DNA Isolation Quantification and Integrity Assessment - Pacific Cod Blood Samples Test

2024
Pacific cod
Gadus macrocephalus
DNA isolation
DNA quantification
Qubit
DNA BR Assay
agarose gel
Author

Sam White

Published

July 18, 2024

INTRO

Steven asked that I isolate gDNA from a Pacific cod blood samples (GitHub Issue). As we haven’t isolated gDNA from blood before, Laura Spencer identified a set of samples that could be used for testing (GitHub Issue).

I selected the following four samples for testing:

  • 5B
  • 14B
  • 65B
  • 76B

METHODS

DNA Isolations

DNA was isolated using the Quick-DNA Miniprep Kit (ZymoResearch), according to the manufacturer’s protocol - including the recommended addition of beta-mercaptoethanol to the buffer. Pacific cod blood had been collected and frozen/stored at -80oC, with no preservatives/anticoagulants (e.g. heparin). Blood was thawed on ice and briefly centrifuged (20s @ 10,000g) to collect blood at bottom of tubes. Since the volumes of all blood samples was < 50uL, I added 200uL of g-DNA Lysis Buffer to each tube (per the manufacturer’s protocol for blood isolations). DNA was eventually eluted with 50uL of Elution Buffer.

DNA Quantification

Subsequently, DNA was quantified using the 1x dsDNA Broad Range Qubit Assay (ThermoFisher). One microliter of sample was combined with 199uL of the dye/buffer mix and measured on a Qubit 3.0.

Agarose Gel

After quantification, samples were run on a 0.8% agarose low-TAE gel (with ethidium bromide added) to assess DNA integrity. For the sake of time, I did not load equal quantities of each sample. Instead, I used 0.5uL of DNA from each sample, except 65B. I used 9.5uL of 65B, due to its low concentration (see Qubit Data below). Samples were prepared with a final volume of 12uL;with 2uL of 6X loading dye, and the remainder of volume with water.
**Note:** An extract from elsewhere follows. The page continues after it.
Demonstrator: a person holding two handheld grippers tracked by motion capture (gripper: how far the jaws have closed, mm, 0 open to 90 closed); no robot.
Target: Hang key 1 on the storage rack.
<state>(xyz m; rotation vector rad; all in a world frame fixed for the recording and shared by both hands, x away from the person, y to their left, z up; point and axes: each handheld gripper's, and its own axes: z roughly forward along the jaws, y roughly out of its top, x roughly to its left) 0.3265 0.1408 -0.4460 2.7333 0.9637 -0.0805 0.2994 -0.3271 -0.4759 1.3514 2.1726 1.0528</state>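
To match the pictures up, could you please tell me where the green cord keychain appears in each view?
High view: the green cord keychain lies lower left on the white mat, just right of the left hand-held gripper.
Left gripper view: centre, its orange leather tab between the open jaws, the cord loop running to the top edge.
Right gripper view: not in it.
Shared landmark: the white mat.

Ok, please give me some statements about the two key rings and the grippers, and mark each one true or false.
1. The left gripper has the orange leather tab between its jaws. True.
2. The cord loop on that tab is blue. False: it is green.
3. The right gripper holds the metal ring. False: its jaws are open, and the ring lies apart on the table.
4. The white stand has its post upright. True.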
The O’Gene Ruler (ThermoFisher) was loaded in Lane 1. The gDNA samples were loaded in numerical order, from left to right in the subsequent lanes.

DNA was stored in the same boxes and positions in which the blood had been stored in the -80oC freezer.

RESULTS

Qubit data

Note

Sample 65B had ridiculously low yield, despite not having noticeably less input sample volume, nor any apparent issues during isolation (e.g. clogged column). It’s not readily apparent why this sample had such low yields.

sample_ID Original sample conc.(ng/uL)
5B 620
14B 440
65B 5.84
76B 862

Gel

Gel image showing DNA ladder and high molecular weight bands for each of the four samples run. Sample 65B in Lane 4 appears to have a remarkably high band that has barely left the well.{#fig-gel fig-alt=“Gel image showing DNA ladder and high molecular weight bands for each of the four samples run. Sample 65B in Lane 4 appears to have a remarkably high band that has barely left the well.”

Ladder{#fig-ladder fig-alt=“O’GeneRuler”

CONCLUSIONS

Overall, it appears that the DNA isolation procedure from direct-frozen Pacific cod blood produces good yields and intact, high-molecular weight DNA. As such, I will proceed with gDNA isolations for the blood samples selected by Laura Spencer (GitHub Issue comment).